TASK ITEM ▸ Print the data once more, exactly as supplied.

>>>>>

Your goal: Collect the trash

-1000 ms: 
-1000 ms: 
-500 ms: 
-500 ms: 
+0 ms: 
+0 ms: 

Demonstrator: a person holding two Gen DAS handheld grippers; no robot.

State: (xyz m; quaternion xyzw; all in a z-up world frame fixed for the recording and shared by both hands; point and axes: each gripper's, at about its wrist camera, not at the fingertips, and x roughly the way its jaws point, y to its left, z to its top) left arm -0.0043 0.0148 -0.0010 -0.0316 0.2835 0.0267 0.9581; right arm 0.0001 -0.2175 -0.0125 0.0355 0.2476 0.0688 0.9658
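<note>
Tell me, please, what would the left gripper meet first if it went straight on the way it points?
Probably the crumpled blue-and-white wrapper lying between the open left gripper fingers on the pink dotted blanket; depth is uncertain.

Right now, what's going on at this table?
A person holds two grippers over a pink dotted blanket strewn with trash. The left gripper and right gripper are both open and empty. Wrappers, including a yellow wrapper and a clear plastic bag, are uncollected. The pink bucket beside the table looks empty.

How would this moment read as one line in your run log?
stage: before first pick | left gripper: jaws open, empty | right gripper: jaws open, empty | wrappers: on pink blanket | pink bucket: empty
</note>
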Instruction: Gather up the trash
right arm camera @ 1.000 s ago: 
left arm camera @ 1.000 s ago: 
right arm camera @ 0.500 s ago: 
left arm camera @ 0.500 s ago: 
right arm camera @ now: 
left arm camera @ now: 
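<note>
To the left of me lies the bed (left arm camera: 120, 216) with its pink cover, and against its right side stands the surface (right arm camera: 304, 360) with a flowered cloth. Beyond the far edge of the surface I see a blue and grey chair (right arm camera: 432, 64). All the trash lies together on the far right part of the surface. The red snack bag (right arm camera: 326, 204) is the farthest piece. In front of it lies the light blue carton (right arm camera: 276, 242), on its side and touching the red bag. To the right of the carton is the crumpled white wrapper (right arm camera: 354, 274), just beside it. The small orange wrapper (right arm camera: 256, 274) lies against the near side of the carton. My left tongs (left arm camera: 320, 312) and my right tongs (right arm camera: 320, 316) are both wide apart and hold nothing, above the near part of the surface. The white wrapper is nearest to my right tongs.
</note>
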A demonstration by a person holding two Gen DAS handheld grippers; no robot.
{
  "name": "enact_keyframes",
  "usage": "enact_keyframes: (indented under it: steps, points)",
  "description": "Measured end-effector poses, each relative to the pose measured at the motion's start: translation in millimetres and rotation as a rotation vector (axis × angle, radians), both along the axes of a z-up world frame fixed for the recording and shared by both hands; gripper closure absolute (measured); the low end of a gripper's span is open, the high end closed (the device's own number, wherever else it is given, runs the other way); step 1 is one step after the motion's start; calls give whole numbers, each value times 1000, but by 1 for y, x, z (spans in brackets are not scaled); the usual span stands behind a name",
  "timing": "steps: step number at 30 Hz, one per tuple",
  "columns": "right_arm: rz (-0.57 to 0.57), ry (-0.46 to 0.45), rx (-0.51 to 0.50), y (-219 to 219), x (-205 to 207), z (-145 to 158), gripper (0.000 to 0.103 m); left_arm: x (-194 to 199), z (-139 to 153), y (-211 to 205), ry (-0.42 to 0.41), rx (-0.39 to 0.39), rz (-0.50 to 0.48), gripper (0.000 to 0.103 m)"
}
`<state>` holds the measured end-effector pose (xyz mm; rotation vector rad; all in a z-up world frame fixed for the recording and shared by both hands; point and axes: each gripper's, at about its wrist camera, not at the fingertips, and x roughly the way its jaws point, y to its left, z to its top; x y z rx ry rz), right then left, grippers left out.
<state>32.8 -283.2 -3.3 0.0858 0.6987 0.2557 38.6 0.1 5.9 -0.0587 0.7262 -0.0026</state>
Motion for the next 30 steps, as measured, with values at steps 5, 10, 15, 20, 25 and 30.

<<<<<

REPLY ▸
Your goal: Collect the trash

-1000 ms: 
-1000 ms: 
-500 ms: 
-500 ms: 
+0 ms: 
+0 ms: 

Demonstrator: a person holding two Gen DAS handheld grippers; no robot.

State: (xyz m; quaternion xyzw; all in a z-up world frame fixed for the recording and shared by both hands; point and axes: each gripper's, at about its wrist camera, not at the fingertips, and x roughly the way its jaws point, y to its left, z to its top) left arm -0.0043 0.0148 -0.0010 -0.0316 0.2835 0.0267 0.9581; right arm 0.0001 -0.2175 -0.0125 0.0355 0.2476 0.0688 0.9658
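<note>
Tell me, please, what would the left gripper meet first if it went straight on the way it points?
Probably the crumpled blue-and-white wrapper lying between the open left gripper fingers on the pink dotted blanket; depth is uncertain.

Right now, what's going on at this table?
A person holds two grippers over a pink dotted blanket strewn with trash. The left gripper and right gripper are both open and empty. Wrappers, including a yellow wrapper and a clear plastic bag, are uncollected. The pink bucket beside the table looks empty.

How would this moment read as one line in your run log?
stage: before first pick | left gripper: jaws open, empty | right gripper: jaws open, empty | wrappers: on pink blanket | pink bucket: empty
</note>
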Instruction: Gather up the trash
right arm camera @ 1.000 s ago: 
left arm camera @ 1.000 s ago: 
right arm camera @ 0.500 s ago: 
left arm camera @ 0.500 s ago: 
right arm camera @ now: 
left arm camera @ now: 
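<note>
To the left of me lies the bed (left arm camera: 120, 216) with its pink cover, and against its right side stands the surface (right arm camera: 304, 360) with a flowered cloth. Beyond the far edge of the surface I see a blue and grey chair (right arm camera: 432, 64). All the trash lies together on the far right part of the surface. The red snack bag (right arm camera: 326, 204) is the farthest piece. In front of it lies the light blue carton (right arm camera: 276, 242), on its side and touching the red bag. To the right of the carton is the crumpled white wrapper (right arm camera: 354, 274), just beside it. The small orange wrapper (right arm camera: 256, 274) lies against the near side of the carton. My left tongs (left arm camera: 320, 312) and my right tongs (right arm camera: 320, 316) are both wide apart and hold nothing, above the near part of the surface. The white wrapper is nearest to my right tongs.
</note>
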A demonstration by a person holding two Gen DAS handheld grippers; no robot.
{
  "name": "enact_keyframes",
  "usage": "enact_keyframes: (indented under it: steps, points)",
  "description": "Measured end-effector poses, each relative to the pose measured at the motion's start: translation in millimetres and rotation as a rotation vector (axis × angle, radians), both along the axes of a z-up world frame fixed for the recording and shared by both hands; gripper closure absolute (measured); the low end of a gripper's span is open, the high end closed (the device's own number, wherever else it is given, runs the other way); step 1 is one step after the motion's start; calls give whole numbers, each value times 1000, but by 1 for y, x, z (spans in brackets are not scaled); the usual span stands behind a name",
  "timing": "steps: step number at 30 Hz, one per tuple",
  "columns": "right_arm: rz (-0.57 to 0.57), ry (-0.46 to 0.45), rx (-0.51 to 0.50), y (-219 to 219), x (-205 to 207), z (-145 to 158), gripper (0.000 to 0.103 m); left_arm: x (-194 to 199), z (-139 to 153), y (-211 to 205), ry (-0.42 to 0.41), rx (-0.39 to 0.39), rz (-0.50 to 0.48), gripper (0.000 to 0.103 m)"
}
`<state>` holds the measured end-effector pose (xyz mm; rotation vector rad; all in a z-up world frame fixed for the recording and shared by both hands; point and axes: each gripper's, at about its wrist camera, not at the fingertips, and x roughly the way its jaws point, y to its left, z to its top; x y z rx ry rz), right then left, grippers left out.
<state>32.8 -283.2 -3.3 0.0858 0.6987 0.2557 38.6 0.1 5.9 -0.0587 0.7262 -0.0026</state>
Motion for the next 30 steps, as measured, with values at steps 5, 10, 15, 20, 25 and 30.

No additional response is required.